Art. 2.      1. Al comma 1 dell'articolo 9 del decreto ministeriale 2 novembre 1993, n. 571, dopo le parole "incarichi di particolare responsabilità" sono inserite le seguenti: "ivi [...]
Art. 3.      1. Il comma 2 dell'articolo 10 del decreto ministeriale 2 novembre 1993, n. 571, è sostituito dal seguente
Art. 4.      1. Dopo l'articolo 11 del decreto ministeriale 2 novembre 1993, n. 571, è inserito il seguente


§ 46.8.502 - D.M. 22 novembre 2002, n. 299. [1]

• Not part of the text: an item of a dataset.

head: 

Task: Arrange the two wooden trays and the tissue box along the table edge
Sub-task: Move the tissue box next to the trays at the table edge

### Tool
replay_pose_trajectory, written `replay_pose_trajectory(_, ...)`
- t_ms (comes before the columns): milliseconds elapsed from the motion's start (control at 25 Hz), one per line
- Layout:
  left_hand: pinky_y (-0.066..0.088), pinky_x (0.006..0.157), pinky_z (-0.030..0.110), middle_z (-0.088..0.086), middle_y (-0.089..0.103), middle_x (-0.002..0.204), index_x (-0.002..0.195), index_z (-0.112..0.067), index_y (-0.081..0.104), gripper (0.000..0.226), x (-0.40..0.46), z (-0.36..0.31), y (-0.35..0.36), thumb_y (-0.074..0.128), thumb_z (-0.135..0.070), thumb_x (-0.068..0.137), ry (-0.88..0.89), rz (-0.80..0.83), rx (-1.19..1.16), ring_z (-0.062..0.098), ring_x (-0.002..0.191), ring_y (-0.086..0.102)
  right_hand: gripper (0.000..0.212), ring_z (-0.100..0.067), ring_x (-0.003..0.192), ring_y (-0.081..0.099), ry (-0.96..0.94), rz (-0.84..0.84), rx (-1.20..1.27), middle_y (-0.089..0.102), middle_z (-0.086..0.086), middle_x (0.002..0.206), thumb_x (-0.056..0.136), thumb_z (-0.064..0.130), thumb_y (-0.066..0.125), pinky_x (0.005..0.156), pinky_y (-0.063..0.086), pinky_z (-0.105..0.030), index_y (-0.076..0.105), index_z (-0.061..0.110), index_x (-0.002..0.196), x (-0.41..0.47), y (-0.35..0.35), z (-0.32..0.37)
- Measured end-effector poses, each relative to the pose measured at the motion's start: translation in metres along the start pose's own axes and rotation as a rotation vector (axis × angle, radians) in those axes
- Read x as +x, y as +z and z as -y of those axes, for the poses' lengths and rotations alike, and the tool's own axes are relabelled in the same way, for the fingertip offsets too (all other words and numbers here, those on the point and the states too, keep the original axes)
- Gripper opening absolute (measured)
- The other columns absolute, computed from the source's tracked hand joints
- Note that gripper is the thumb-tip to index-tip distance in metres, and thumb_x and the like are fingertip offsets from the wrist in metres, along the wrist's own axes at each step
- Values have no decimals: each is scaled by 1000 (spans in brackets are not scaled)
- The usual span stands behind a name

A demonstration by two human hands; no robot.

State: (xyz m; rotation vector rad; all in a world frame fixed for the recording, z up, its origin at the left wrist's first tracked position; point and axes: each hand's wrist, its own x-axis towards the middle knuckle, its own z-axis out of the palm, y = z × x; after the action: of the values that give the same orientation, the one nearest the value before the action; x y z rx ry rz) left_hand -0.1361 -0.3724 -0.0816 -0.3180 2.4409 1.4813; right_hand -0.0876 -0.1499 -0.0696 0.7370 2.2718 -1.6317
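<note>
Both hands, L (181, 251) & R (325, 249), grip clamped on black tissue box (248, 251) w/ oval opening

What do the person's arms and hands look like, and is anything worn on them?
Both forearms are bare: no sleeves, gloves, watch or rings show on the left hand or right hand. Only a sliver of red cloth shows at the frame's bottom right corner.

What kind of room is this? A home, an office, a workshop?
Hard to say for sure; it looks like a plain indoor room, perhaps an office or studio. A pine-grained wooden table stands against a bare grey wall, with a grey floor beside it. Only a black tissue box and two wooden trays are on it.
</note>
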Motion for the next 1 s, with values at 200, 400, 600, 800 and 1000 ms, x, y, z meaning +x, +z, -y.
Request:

Regolamento recante modifiche al decreto ministeriale 2 novembre 1993, n. 571, che disciplina le modalità ed i criteri applicativi delle norme contenute negli articoli 25 e 26 della legge 12 novembre 1955, n. 1137, riguardanti le procedure ed i punteggi per l'avanzamento a scelta degli ufficiali delle Forze armate

(G.U. 17 gennaio 2003, n. 13)

 

 

IL MINISTRO DELLA DIFESA

 

     Visto l'articolo 45, comma 1, della legge 19 maggio 1986, n. 224, che prevede che con decreto del Ministro della difesa, sentite le competenti Commissioni parlamentari, siano stabilite le modalità applicative delle disposizioni di cui agli articoli 25 e 26 della legge 12 novembre 1955, n. 1137, riguardanti la procedura e i punteggi per l'avanzamento a scelta degli ufficiali delle Forze armate, prevedendo criteri che evidenzino le motivazioni poste a base delle valutazioni;

     Visto il decreto ministeriale 2 novembre 1993, n. 571, adottato in attuazione della predetta disposizione;

     Visto l'articolo 26 della legge 12 novembre 1955, n. 1137, come modificato dall'articolo 10, comma 5, del decreto legislativo 30 dicembre 1997, n. 490, recante disposizioni in materia di riordino del reclutamento, dello stato giuridico e dell'avanzamento degli ufficiali;

     Visto il decreto legislativo 28 novembre 1997, n. 464, concernente la riforma strutturale delle Forze armate;

     Visti la legge 18 febbraio 1997, n. 25, ed il decreto del Presidente della Repubblica 25 ottobre 1999, n. 556, in materia di ristrutturazione dei vertici militari;

     Udito il parere del Consiglio superiore delle Forze armate;

     Visto l'articolo 17, commi 3 e 4, della legge 23 agosto 1988, n. 400;

     Udito il parere del Consiglio di Stato espresso dalla Sezione consultiva per gli atti normativi nell'adunanza del 10 gennaio 2002;

     Sentite le competenti Commissioni permanenti del Senato della Repubblica e della Camera dei deputati;

     Vista la comunicazione al Presidente del Consiglio dei Ministri in data 23 ottobre 2002;

 

Adotta

 

     il seguente regolamento:

 

     Art. 1.

     1. Al comma 1 dell'articolo 7 del decreto ministeriale 2 novembre 1993, n. 571, la parola "tre" è sostituita dalla parola "quattro".

 

          Art. 2.

     1. Al comma 1 dell'articolo 9 del decreto ministeriale 2 novembre 1993, n. 571, dopo le parole "incarichi di particolare responsabilità" sono inserite le seguenti: "ivi compresi quelli a carattere interforze ed internazionali".

 

          Art. 3.

     1. Il comma 2 dell'articolo 10 del decreto ministeriale 2 novembre 1993, n. 571, è sostituito dal seguente:

     "2. Nella valutazione degli ufficiali superiori e generali e gradi corrispondenti particolare rilevanza deve essere attribuita agli incarichi che richiedono spiccate capacità professionali e che comportano gradi di autonomia e responsabilità elevati.".

 

          Art. 4.

     1. Dopo l'articolo 11 del decreto ministeriale 2 novembre 1993, n. 571, è inserito il seguente:

     "Art. 11-bis (Attitudine ad assumere incarichi nel grado superiore). - 1. La valutazione dell'attitudine ad assumere incarichi nel grado superiore, con specifico riferimento ai settori di impiego di particolare interesse per l'Amministrazione, deve essere condotta attraverso l'analisi di tutti gli elementi desumibili dalla documentazione matricolare e caratteristica, tra cui in particolare: gli incarichi espletati durante la carriera e specialmente nel grado rivestito, ponendo in rilievo l'esperienza acquisita ed i risultati conseguiti; specifiche attitudini e versatilità evidenziate in relazione alle differenti situazioni di impiego.".


[1] Abrogato dall'art. 2269 del D.Lgs. 15 marzo 2010, n. 66.